Closed douglaz closed 7 years ago
To solve the inconsistent cluster (instances without any tags), I would change the code to check only the security group in this case and consider all instances as slaves (We've similar code in our system and this is what we do in a situation like this)
Though I do have TODO comments scattered throughout the codebase, I usually leave those as I'm making other, more substantial changes. For an issue like this, I think we should have a separate issue, perhaps titled "Gracefully handle interrupted launches where cluster_instances is not defined". That will give us something we can easily reference, and it gives the issue more visibility than a code comment.

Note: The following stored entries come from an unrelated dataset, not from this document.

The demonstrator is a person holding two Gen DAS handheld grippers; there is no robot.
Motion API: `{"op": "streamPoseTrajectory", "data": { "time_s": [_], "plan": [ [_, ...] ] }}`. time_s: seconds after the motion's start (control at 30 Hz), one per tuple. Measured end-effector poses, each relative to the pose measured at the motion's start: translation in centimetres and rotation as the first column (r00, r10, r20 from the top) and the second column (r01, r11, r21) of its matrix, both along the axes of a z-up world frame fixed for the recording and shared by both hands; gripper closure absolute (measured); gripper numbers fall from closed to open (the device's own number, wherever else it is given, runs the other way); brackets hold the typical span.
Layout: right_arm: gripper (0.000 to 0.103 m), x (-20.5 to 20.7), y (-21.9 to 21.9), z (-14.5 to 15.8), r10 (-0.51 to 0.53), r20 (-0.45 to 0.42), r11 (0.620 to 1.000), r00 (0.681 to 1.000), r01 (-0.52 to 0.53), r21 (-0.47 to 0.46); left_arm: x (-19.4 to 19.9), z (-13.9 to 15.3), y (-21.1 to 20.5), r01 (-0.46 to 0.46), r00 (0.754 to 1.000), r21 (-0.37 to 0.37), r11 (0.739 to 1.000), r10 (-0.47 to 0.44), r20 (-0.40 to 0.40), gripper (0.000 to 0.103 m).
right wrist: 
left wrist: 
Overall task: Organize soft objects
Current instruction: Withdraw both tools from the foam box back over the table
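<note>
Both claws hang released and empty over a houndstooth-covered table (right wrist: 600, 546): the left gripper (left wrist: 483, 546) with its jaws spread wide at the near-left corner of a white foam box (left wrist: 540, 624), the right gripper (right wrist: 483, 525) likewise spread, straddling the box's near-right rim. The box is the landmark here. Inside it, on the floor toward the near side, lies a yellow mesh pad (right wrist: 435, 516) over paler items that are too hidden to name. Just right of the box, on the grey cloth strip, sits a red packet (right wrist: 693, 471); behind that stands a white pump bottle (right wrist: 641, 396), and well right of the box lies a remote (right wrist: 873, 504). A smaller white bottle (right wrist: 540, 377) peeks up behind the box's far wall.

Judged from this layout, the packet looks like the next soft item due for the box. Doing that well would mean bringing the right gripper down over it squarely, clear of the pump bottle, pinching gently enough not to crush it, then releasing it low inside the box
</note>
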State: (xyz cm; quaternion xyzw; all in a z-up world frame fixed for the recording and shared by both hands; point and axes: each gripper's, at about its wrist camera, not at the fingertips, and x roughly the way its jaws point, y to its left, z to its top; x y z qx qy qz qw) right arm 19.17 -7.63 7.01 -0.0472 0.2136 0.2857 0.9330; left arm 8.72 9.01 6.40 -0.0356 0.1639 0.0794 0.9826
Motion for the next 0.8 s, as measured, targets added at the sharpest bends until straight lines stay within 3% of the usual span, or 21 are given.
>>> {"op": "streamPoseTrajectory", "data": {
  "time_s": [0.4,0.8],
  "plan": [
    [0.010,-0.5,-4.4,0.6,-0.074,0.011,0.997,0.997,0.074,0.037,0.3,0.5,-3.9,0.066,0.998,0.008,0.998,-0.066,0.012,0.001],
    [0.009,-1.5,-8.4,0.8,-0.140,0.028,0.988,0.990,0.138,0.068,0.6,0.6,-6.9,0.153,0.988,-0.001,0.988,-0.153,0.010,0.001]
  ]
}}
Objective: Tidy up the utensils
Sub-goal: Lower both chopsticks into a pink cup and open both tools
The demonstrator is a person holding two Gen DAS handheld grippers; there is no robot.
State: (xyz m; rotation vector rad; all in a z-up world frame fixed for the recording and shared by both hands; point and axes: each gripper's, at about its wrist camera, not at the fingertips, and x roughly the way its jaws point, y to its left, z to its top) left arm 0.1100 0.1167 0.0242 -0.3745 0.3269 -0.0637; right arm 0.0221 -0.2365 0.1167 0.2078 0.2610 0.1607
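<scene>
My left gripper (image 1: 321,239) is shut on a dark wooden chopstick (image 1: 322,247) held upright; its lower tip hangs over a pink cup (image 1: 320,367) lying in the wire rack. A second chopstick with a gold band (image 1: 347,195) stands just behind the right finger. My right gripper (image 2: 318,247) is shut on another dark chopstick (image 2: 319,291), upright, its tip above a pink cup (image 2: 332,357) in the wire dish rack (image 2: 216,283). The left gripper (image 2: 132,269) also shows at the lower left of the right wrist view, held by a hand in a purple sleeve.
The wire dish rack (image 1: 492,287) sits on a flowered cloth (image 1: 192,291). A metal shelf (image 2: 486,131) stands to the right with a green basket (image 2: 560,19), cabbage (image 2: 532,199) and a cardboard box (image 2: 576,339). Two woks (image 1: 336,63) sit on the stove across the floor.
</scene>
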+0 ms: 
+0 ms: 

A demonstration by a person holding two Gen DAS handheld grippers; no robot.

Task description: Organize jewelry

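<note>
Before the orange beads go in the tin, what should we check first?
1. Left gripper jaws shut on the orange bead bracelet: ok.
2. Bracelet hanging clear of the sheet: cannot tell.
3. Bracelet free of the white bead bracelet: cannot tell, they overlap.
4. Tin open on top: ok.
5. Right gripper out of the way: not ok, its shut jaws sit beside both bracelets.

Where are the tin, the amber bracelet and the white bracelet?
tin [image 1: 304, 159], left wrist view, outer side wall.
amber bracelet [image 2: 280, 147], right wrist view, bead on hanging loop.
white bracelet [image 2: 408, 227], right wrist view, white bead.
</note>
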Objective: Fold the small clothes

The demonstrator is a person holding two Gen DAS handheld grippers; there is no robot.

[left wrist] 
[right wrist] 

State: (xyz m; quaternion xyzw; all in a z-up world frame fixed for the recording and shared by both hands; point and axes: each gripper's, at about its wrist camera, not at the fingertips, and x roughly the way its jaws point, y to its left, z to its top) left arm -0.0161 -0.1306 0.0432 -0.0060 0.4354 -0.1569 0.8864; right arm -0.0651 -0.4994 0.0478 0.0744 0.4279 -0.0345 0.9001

To solve the inconsistent cluster (instances without any tags), I would change the code to check only the security group in this case and consider all instances as slaves (We've similar code in our system and this is what we do in a situation like this)
We can try to automatically piece together a cluster even when things look broken, but I'd rather not do that and risk doing something wrong, like deleting instances that Flintrock doesn't own. That would be terrible.
Instead, I think the focus here should be on always cleaning up properly whenever a launch goes wrong. If we don't succeed in doing that, I think it's better to force the user to manually cleanup to avoid any chance of Flintrock doing the wrong thing.
I believe Flintrock correctly cleans up in all cases except the one where EC2 hasn't even had a chance to return from create_instances()
. I asked about how to handle this case on the boto3 project and it looks like we need to use the ClientToken
parameter to track instances across EC2 calls, completely independent of any Flintrock tags or security groups, and even if cluster_instances
isn't defined. That way, even if create_instances()
is interrupted, we can find the instances that were left behind by using the ClientToken
.
What do you think?
The ClientToken approach is interesting but it doesn't help in my use case, I think.
My use case is the following: I have a "supervisor" script that when it starts it try to find an existing cluster in good shape. If it doesn't find one, it preemptively destroys all machines that may have been created in a previous execution and then starts provisioning a new cluster from scratch (and later proceeds to run the configured jobs). Today it destroys by terminating any machines in the security group of cluster name (I don't put non-cluster machines in the same security group of cluster name, so I can safely do that).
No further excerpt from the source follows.